He lingered for a moment when she pulled away, there was still more left unsaid, but through the haze, he heard her heavy breaths, felt his own breathlessness, and saw the contentment in her eyes, and something in him finally came a little more uncoiled. He'd been holding on to the hope she'd return for so long that it had become difficult to let go of hope alone.

The trace of her lips when she whispered almost made him fall into the desire to kiss her again, to catch up more on that long list of days, but instead he mirrored her movements, moving his hand from her back to intertwine with the hand she'd placed on his chest.

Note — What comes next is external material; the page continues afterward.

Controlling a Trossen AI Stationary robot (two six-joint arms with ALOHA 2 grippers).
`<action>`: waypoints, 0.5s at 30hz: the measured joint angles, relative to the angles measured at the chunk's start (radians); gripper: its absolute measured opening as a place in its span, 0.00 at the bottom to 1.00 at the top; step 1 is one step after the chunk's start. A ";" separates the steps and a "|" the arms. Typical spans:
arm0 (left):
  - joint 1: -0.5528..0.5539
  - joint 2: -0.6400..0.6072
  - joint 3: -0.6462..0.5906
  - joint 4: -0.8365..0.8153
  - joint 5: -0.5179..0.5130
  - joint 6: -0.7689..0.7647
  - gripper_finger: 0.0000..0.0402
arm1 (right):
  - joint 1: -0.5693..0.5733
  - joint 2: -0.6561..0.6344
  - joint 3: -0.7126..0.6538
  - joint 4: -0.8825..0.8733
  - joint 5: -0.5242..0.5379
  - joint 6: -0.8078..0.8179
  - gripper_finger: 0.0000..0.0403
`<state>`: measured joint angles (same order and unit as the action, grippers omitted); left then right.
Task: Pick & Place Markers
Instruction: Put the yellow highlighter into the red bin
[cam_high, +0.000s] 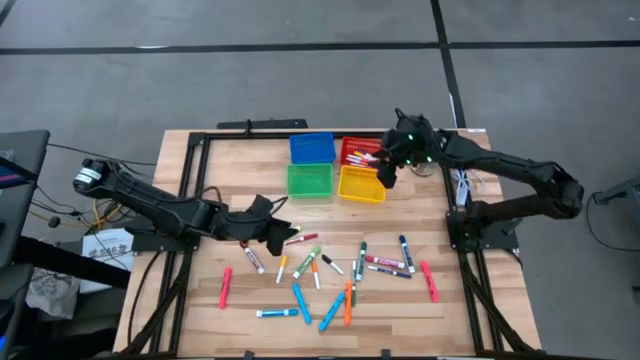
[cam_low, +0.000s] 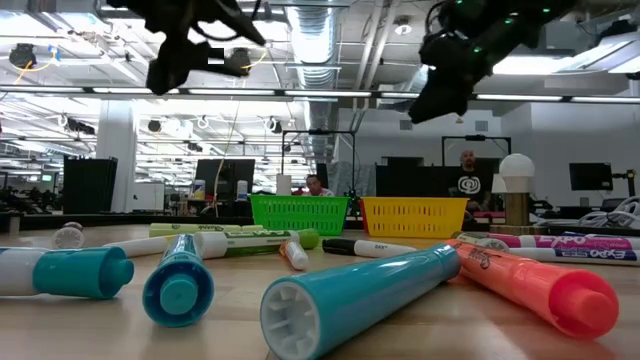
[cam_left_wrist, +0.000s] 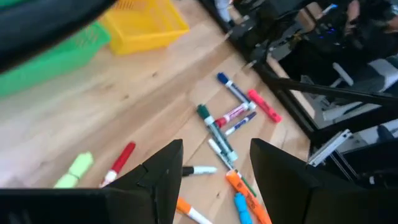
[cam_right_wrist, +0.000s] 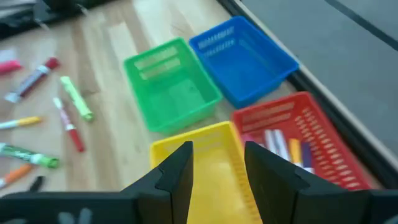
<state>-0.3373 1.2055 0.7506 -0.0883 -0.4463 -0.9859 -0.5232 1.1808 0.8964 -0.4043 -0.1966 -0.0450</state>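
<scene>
Looking straight down from overhead, taking in the whole tabletop (cam_high: 200, 180), both arms and the grey floor around. Down at tabletop level next, peering level across the wood, markers (cam_low: 350, 300) looming huge up close, green bin (cam_low: 298, 213) and yellow bin (cam_low: 414, 215) farther back, office room beyond. Riding the left wrist, tilting down past its own fingers (cam_left_wrist: 163, 174) at scattered markers. Riding the right wrist, hovering close above four bins. Sharing those green and yellow bins across all four views.

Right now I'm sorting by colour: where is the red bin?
In the high view, the red bin sits at the table's far edge, right of the blue bin, behind the yellow bin; markers lie inside.
</scene>
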 joint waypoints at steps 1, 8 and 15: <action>-0.003 0.015 0.000 -0.001 0.001 -0.026 0.47 | 0.011 -0.026 -0.026 0.015 -0.008 0.015 0.33; -0.004 0.066 0.000 0.002 0.031 -0.119 0.47 | 0.099 -0.239 -0.184 0.124 -0.015 0.106 0.33; -0.001 0.064 0.000 0.007 0.025 -0.122 0.47 | 0.161 -0.444 -0.302 0.168 -0.014 0.177 0.34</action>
<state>-0.3385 1.2694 0.7506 -0.0814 -0.4217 -1.1074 -0.3621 0.7369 0.5943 -0.2361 -0.2104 0.1316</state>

"I should have been with you sooner," she said. Her voice seemed uncertain, almost caught between two emotions. Bernard searched her eyes for more clarity, but they'd merely lost the joy from moments prior. He wanted to say something, but she continued.

"I needed you so early on—" His brows furrowed slightly. A thought tugged at him, but he pushed it aside as quickly as it had appeared.

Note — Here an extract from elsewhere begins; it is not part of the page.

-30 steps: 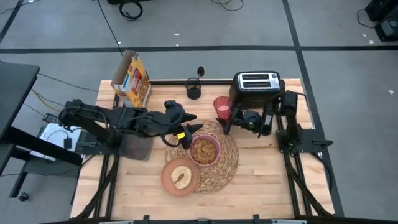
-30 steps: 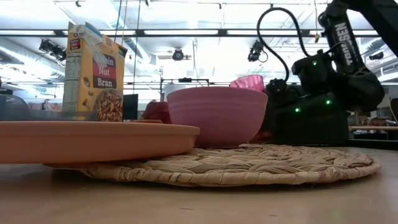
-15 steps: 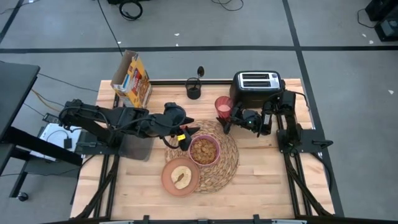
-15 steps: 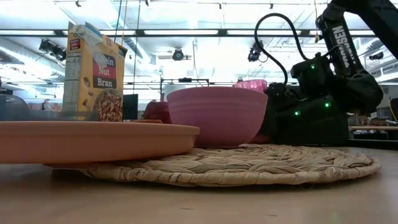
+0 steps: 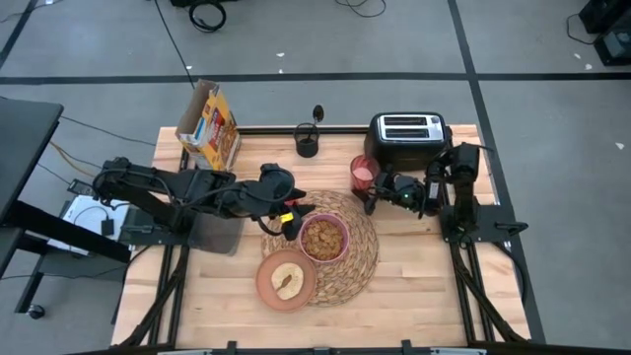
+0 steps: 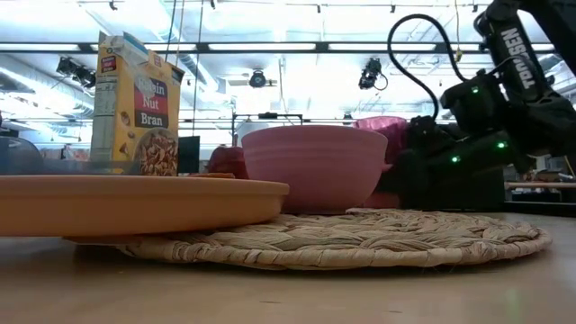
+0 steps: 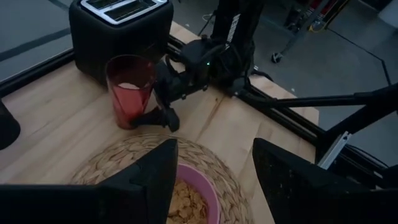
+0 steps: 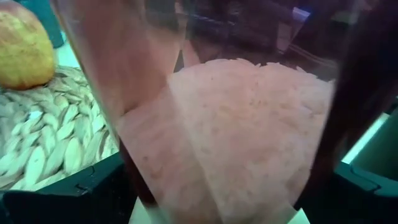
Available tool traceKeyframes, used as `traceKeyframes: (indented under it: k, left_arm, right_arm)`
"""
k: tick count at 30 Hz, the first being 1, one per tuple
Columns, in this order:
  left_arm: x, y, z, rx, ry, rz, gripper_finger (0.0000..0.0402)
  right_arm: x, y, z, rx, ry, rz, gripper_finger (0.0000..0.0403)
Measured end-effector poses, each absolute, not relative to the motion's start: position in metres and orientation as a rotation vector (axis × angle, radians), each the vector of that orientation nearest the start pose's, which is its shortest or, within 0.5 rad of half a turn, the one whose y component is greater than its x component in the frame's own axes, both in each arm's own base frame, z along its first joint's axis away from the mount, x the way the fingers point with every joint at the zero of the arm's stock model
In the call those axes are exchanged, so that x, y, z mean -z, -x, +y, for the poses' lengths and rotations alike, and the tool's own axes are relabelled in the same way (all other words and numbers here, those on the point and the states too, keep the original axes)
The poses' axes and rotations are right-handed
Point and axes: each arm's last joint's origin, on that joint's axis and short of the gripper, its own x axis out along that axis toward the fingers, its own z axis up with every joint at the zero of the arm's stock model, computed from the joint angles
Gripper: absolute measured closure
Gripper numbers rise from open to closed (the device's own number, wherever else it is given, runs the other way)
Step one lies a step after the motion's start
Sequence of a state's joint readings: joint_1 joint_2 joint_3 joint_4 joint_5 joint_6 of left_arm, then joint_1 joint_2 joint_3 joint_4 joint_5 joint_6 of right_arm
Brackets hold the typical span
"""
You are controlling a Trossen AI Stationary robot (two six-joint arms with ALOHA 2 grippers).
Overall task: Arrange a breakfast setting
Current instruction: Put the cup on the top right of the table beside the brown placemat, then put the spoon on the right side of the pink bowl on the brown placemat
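Observation:
The straw placemat point(image 5: 345, 266) lies mid-table. On it sit the pink bowl point(image 5: 323, 238), filled with cereal, and part of the salmon-brown plate point(image 5: 287, 281) with the toast slice point(image 5: 288, 282). The red apple point(image 8: 22, 43) rests on the placemat's edge, behind the bowl in the low view point(image 6: 228, 160). My right gripper point(image 5: 375, 190) is shut on the translucent pink cup point(image 5: 363, 173) between the placemat and the toaster. My left gripper point(image 7: 214, 186) is open and empty above the bowl's left rim. The spoon does not plainly show. My right gripper pinches the cup's lower wall point(image 7: 142, 116) between its two fingers, one on each side. The fingers come level from the table's right side. The cup stands upright with a pale filling inside; whether its base is on the table I cannot tell.
The black toaster point(image 5: 406, 138) stands just behind the cup. The cereal box point(image 5: 209, 126) stands at the far left. A black holder point(image 5: 307, 143) stands at the far edge. There is bare wood at the table's near right point(image 5: 424, 286).
My right gripper has drawn back toward the table's right edge with the cup, which stays upright and now stands nearer the toaster's front.

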State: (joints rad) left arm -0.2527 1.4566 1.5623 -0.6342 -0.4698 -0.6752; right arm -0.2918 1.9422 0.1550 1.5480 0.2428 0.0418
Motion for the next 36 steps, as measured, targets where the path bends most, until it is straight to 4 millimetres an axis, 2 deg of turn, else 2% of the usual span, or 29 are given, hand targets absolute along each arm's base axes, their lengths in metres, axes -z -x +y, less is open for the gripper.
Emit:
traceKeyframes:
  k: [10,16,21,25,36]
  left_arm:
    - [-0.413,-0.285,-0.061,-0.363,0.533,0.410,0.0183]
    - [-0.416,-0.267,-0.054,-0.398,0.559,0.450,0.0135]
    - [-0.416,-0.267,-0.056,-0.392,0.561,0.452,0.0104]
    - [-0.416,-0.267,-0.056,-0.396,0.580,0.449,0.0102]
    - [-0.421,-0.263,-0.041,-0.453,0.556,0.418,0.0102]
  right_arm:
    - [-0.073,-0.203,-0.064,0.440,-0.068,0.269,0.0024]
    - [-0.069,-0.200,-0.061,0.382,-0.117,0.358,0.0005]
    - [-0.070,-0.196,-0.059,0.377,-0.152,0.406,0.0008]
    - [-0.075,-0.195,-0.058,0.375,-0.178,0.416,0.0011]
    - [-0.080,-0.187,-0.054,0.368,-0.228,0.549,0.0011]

Had she meant to say her brother? What had happened between her and her family since Yavin? And what of the Jedi? Where did she stand with them? What path had she chosen to walk?

Too many questions and they'd never even moved from the doorway.

Bernard stepped back, taking her hands into his to lead them away from the door. "We're—Come inside. Under a doorframe isn't a great place to talk."

The apartment wasn't large. One room big enough a large desk strewn with datapads, books, and notes, a simple chair, and a bed opposite both, among the other basic utilities. Bernard hesitated a moment looking for a place to sit down. This place lacked most amenities needed to entertain company, purposefully decorated this way because he'd never expected to have company to entertain.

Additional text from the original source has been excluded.